== Work to complete ==
Give back only the lines from the one with "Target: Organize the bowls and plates" through the last line of the data, exactly as they appear.

(Items listed in a dataset)
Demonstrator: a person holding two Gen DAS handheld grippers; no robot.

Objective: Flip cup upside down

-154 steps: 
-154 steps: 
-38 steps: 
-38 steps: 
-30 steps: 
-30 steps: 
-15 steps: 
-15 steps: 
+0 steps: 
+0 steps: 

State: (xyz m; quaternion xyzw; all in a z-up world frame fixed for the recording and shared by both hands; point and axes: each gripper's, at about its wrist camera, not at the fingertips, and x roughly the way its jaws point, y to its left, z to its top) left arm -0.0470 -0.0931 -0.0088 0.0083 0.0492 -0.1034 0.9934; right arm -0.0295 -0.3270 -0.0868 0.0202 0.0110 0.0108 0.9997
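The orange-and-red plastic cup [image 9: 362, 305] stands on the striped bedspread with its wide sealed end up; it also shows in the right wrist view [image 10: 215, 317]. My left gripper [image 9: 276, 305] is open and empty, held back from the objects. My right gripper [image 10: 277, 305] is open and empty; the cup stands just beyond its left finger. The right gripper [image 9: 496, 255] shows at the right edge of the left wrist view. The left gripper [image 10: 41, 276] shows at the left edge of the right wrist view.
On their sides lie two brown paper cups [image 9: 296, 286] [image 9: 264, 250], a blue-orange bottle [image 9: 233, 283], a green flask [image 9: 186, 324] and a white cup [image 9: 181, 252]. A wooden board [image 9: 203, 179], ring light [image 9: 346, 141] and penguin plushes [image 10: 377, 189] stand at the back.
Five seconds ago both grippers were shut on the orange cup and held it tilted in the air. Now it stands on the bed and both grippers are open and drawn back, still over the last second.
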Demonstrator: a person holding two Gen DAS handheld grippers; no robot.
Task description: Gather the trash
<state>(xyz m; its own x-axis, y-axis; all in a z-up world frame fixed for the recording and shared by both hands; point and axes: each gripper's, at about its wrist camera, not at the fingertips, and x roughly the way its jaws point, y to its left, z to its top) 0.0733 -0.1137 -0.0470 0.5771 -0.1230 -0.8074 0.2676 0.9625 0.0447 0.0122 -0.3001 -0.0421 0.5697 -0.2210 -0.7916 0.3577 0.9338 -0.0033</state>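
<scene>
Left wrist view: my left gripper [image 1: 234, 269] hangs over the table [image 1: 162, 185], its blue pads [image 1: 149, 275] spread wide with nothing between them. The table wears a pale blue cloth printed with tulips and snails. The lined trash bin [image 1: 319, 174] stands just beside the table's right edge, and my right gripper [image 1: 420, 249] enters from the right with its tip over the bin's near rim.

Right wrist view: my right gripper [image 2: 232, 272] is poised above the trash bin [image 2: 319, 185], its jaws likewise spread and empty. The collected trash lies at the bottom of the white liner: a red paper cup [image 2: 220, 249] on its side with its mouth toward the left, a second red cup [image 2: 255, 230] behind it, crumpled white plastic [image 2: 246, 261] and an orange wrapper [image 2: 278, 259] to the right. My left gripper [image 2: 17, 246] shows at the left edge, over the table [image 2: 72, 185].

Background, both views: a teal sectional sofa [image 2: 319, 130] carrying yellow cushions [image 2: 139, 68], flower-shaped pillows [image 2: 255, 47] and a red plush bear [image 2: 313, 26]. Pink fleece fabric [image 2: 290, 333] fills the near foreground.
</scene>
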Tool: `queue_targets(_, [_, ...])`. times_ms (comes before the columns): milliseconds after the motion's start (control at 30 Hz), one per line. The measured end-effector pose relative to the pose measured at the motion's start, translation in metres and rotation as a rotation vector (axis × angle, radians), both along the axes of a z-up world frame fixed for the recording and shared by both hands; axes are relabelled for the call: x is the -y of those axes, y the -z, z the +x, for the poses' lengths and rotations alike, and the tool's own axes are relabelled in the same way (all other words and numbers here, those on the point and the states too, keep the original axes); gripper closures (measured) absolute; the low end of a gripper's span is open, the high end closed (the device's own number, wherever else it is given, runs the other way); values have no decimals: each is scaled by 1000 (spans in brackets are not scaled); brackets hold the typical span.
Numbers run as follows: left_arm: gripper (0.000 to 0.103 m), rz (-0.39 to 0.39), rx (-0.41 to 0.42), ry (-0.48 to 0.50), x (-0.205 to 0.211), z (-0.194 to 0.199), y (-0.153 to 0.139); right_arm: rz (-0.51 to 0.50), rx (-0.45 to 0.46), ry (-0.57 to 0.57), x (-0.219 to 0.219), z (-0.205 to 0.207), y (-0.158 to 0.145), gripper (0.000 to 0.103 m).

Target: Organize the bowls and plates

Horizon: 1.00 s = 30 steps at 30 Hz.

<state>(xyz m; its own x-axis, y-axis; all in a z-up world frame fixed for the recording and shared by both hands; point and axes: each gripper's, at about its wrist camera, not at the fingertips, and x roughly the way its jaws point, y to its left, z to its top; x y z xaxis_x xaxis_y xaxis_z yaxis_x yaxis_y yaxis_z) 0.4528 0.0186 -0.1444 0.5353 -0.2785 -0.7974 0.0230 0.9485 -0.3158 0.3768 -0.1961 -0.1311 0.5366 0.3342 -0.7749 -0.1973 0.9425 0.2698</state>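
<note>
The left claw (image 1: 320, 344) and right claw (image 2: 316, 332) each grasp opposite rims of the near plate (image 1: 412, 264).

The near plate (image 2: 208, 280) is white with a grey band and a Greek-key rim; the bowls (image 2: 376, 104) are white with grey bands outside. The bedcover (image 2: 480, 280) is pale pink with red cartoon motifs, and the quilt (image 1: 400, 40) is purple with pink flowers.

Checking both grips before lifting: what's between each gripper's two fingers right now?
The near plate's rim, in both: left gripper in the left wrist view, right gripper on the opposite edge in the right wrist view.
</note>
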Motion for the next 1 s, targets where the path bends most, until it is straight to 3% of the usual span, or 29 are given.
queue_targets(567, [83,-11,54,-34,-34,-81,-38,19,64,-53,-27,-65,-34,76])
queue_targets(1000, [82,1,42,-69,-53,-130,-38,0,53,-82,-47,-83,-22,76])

== Exercise solution ==
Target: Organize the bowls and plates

Horizon: 1.00 s = 30 steps at 30 Hz.

<state>(xyz m; its own x-axis, y-axis; all in a z-up world frame fixed for the recording and shared by both hands; point and axes: each gripper's, at about its wrist camera, not at the fingertips, and x roughly the way its jaws point, y to its left, z to its top; x y z xaxis_x xaxis_y xaxis_z yaxis_x yaxis_y yaxis_z) 0.4528 0.0186 -0.1444 0.5353 -0.2785 -0.7974 0.0230 0.9485 -0.3158 0.3768 -0.1961 -0.1311 0.5366 0.3342 -0.7749 -0.1973 0.9425 0.2698</state>
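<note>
The left claw (image 1: 320, 344) and right claw (image 2: 316, 332) each grasp opposite rims of the near plate (image 1: 412, 264).

The near plate (image 2: 208, 280) is white with a grey band and a Greek-key rim; the bowls (image 2: 376, 104) are white with grey bands outside. The bedcover (image 2: 480, 280) is pale pink with red cartoon motifs, and the quilt (image 1: 400, 40) is purple with pink flowers.

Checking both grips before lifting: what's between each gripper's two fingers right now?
The near plate's rim, in both: left gripper in the left wrist view, right gripper on the opposite edge in the right wrist view.
</note>
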Motion for the next 1 s, targets where the path bends most, until it is straight to 3% of the usual span, or 29 are given.
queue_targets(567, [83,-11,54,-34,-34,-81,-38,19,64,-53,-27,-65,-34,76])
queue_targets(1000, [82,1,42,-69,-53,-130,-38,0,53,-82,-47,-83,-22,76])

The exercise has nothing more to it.